SCOTUS Grants Cert in Legislative Prayer Case

In a move that makes me quite uncomfortable, the Supreme Court has granted cert (that is, agreed to hear an appeal) in a New York case involving the question of whether a legislative body, in this case a city council, can open its meetings with explicitly Christian prayers.

he justices said they will review an appeals court ruling that held that the town of Greece in suburban Rochester in upstate New York violated the Constitution by opening nearly every meeting over an 11-year span with prayers that stressed Christianity.

The 2nd U.S. Circuit Court of Appeals said the town should have made a greater effort to invite people from other faiths to open its monthly board meetings.

The town says the high court already has upheld prayers at the start of legislative meetings and that private citizens offered invocations of their own choosing. The town said in court papers that the opening prayers should be found to be constitutional, “so long as the government does not act with improper motive in selecting prayer-givers.”

If I had to bet, I’d bet against getting a favorable ruling given the current makeup of the court. But ThinkProgress is overreacting more than just a bit when they claim that the case will “probably nuke separation of church and state.”

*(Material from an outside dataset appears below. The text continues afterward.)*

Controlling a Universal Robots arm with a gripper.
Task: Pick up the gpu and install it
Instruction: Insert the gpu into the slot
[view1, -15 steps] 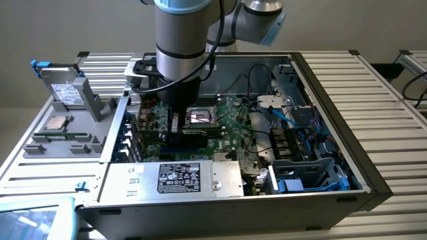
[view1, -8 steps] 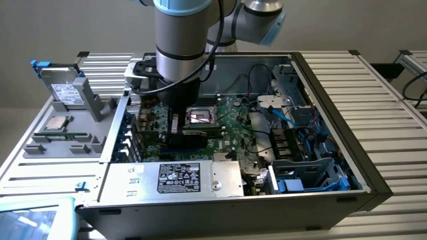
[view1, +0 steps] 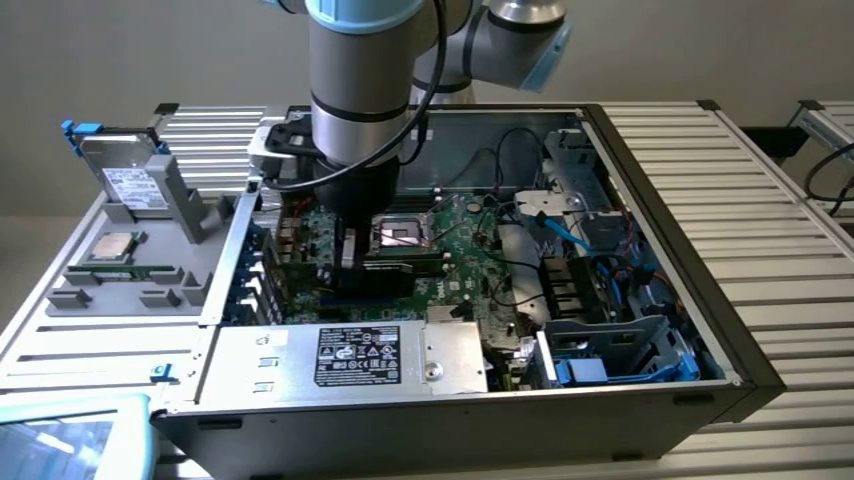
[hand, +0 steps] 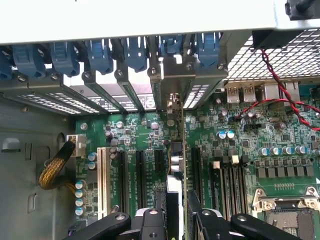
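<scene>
INSIDE THE OPEN CASE: My gripper (hand: 177, 222) is clamped on the gpu (hand: 176, 162), holding the card on edge above the green motherboard (hand: 135, 135). Its silver bracket (hand: 172, 102) faces the rear wall of the computer case (view1: 441, 420), close under the row of blue slot latches (hand: 100, 55) and between metal slot covers (hand: 132, 95). Black expansion slots (hand: 140, 177) lie bare on one side of the card, and memory slots (hand: 227, 180) and the CPU socket (hand: 287, 215) on the other. Twisted red-and-black wires (hand: 280, 95) run well clear. I cannot tell whether the card's lower edge sits in a slot. In the exterior view my arm (view1: 358, 90) reaches straight down, with the case walls well apart from it. A hard drive (view1: 131, 180) stands outside the case at that view's left.
</scene>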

Instead, the Roberts Court’s majority has thus far been content to chip away at the wall between church and state a piece at a time. In Hein v. Freedom From Religion Foundation, the Court immunized many Executive Branch actions from suits claiming they violate the Constitution’s ban on “law[s] respecting an establishment of religion.” And in Arizona Christian School v. Winn, they empowered government to subsidize religion so long as those subsidies are structured as tax benefits and not as direct spending. But the core question of whether the government can “demonstrate . . . allegiance to a particular sect or creed” likely still must be answered in the negative.

The case the Court agreed to hear today, Town of Greece v. Galloway, is likely to change that. The ostensible issue before the Court is whether a municipal legislature violated the Constitution’s ban on separation of church and state when it began its meetings with overtly Christian prayers roughly two-thirds of the time. Yet the case also explicitly tees up the question of whether a government “endorsement” of religion of the kind rejected by O’Connor is permitted under the Constitution. If you’re placing bets, the odds are overwhelming that five conservative justices will say that such an endorsement is permitted.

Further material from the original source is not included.